>>>

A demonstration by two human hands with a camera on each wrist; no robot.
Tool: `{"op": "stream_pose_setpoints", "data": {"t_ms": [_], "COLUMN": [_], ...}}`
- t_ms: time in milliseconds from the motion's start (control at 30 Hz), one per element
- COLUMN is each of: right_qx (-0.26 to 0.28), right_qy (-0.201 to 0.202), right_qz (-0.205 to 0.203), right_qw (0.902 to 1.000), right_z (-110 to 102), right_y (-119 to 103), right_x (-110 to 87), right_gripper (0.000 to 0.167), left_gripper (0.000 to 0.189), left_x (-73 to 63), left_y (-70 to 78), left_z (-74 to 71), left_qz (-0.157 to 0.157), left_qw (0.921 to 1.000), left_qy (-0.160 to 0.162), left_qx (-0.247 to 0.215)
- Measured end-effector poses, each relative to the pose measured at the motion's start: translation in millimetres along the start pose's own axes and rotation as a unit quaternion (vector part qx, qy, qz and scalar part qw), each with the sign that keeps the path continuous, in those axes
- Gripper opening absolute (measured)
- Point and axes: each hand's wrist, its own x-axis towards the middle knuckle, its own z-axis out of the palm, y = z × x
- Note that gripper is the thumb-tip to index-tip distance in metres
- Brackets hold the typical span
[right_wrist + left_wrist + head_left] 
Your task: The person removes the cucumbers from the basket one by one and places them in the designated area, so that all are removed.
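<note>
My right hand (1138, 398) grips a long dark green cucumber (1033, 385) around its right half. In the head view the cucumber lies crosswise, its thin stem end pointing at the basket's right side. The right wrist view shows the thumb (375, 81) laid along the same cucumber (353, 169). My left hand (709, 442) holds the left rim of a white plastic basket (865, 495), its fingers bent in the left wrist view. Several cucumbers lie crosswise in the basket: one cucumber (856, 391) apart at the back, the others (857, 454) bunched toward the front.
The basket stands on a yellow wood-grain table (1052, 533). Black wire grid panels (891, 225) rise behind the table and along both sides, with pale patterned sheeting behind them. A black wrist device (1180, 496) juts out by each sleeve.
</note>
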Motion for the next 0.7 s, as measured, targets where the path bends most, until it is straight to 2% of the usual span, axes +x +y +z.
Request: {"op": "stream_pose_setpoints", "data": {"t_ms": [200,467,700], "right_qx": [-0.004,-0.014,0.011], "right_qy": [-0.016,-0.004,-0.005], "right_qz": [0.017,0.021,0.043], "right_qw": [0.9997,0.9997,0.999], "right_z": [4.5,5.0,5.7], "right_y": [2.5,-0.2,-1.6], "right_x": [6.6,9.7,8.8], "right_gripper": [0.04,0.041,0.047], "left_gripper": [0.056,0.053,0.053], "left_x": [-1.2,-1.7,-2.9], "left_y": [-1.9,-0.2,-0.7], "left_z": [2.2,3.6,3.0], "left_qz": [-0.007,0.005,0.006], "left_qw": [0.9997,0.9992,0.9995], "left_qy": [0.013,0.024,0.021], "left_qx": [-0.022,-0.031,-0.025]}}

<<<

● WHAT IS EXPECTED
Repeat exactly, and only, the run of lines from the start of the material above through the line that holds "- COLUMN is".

● ANSWER SECTION
A demonstration by two human hands with a camera on each wrist; no robot.
Tool: `{"op": "stream_pose_setpoints", "data": {"t_ms": [_], "COLUMN": [_], ...}}`
- t_ms: time in milliseconds from the motion's start (control at 30 Hz), one per element
- COLUMN is each of: right_qx (-0.26 to 0.28), right_qy (-0.201 to 0.202), right_qz (-0.205 to 0.203), right_qw (0.902 to 1.000), right_z (-110 to 102), right_y (-119 to 103), right_x (-110 to 87), right_gripper (0.000 to 0.167), left_gripper (0.000 to 0.189), left_x (-73 to 63), left_y (-70 to 78), left_z (-74 to 71), left_qz (-0.157 to 0.157), left_qw (0.921 to 1.000), left_qy (-0.160 to 0.162), left_qx (-0.247 to 0.215)

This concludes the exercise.